- What to produce
Here is the task for the listing below: output exactly the lines from the one containing "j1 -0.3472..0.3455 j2" through the one containing "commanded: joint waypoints", and leave out the pictures.

- Dataset excerpts

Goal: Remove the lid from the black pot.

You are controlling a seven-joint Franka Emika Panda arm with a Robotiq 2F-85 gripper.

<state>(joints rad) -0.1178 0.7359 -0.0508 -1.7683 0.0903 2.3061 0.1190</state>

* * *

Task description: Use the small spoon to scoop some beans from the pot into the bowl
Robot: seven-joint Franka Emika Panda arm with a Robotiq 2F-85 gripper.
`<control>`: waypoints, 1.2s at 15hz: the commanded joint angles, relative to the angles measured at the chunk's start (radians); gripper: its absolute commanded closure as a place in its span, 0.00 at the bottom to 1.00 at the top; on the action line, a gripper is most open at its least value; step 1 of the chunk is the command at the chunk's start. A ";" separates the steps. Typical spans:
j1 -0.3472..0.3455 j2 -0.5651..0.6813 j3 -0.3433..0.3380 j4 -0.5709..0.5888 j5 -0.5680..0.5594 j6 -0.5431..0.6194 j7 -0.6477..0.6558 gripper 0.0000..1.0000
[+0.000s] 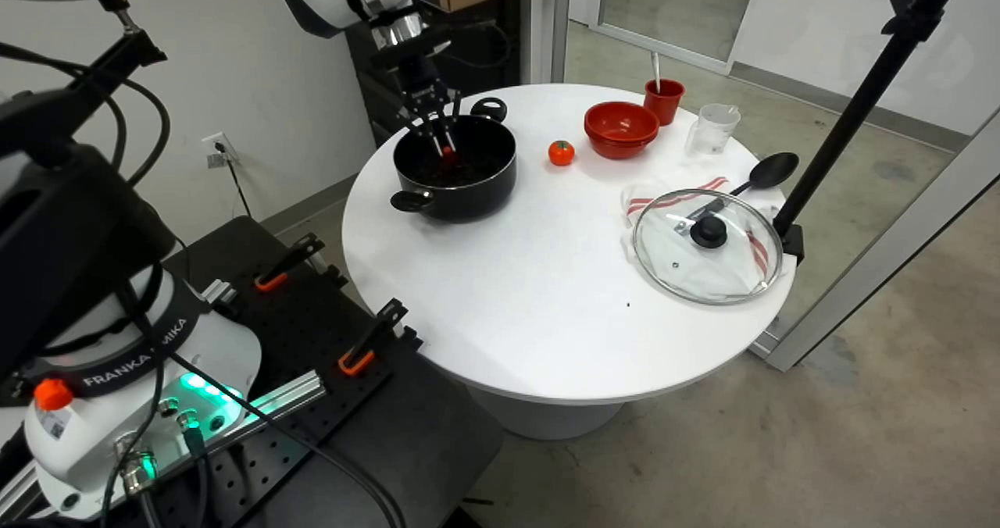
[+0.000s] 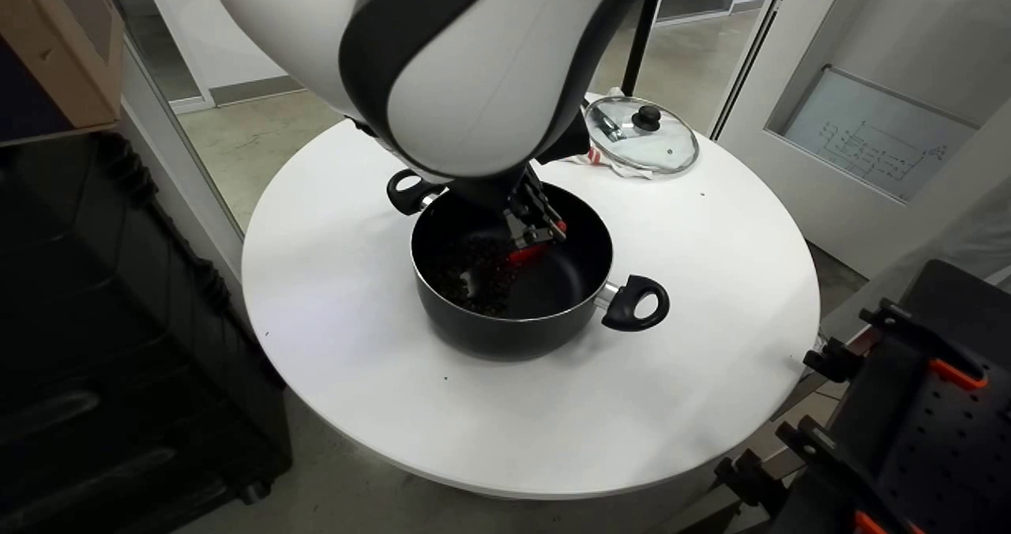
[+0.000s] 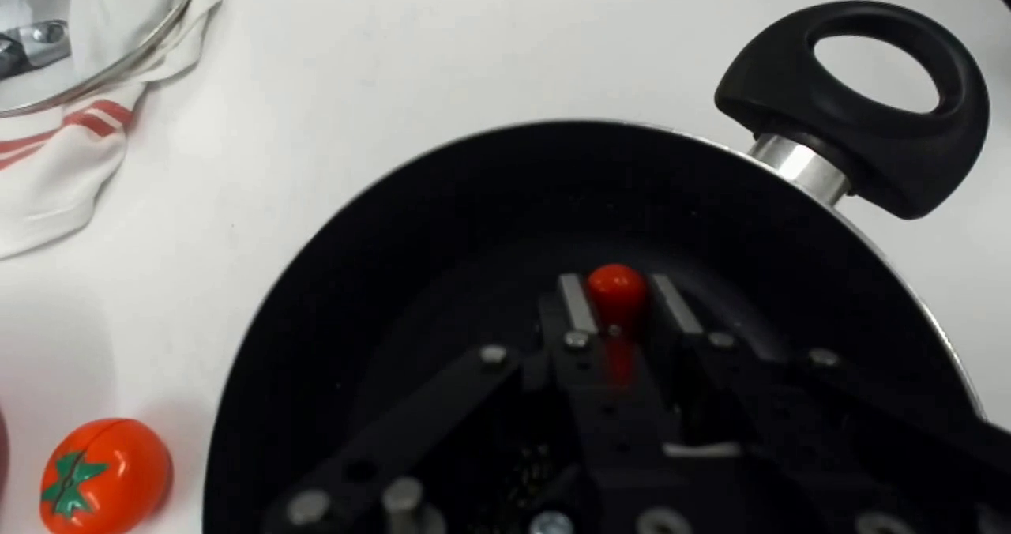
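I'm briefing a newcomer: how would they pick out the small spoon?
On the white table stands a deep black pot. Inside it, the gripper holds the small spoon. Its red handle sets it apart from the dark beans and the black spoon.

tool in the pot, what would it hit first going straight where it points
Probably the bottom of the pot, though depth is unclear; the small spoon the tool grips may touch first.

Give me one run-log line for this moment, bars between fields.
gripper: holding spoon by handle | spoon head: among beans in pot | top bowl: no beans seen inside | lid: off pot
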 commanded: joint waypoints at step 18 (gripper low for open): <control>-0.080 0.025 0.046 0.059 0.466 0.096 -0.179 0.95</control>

- Solution below
j1 -0.3472..0.3455 j2 -0.5651..0.6813 j3 -0.3433..0.3380 j4 -0.5709..0.5888 j5 -0.5680..0.5594 j6 -0.5431..0.6194 j7 -0.6477..0.6558 gripper 0.0000..1.0000
[+0.000s] 
[+0.000s] 
[+0.000s] 
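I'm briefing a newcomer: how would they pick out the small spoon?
On the white table stands a deep black pot. Inside it, the gripper holds the small spoon. Its red handle sets it apart from the dark beans and the black spoon.

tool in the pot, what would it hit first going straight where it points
Probably the bottom of the pot, though depth is unclear; the small spoon the tool grips may touch first.

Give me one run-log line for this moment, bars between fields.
gripper: holding spoon by handle | spoon head: among beans in pot | top bowl: no beans seen inside | lid: off pot
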 commanded: joint waypoints at step 18 (gripper low for open): <control>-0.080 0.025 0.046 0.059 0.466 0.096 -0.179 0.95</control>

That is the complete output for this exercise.